**About this task**
Please return every line in the following data that includes the string "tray".
*** Opening Available data ***
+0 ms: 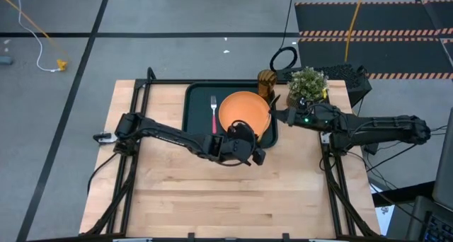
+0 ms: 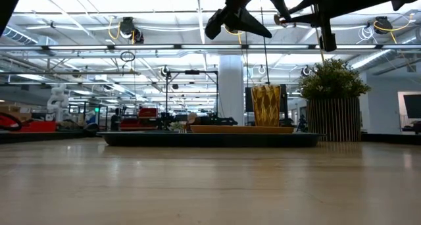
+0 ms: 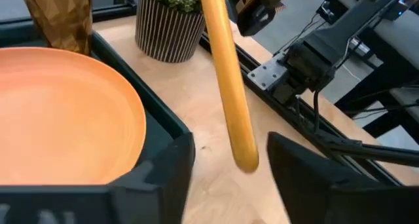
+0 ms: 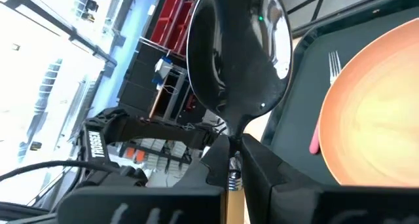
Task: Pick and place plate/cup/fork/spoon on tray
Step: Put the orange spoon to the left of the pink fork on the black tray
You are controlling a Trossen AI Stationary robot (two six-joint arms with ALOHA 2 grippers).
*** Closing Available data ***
**Exercise solution**
Task: Pick and place plate/cup/fork/spoon on tray
Step: Put the orange spoon to the left of the pink fork on the black tray

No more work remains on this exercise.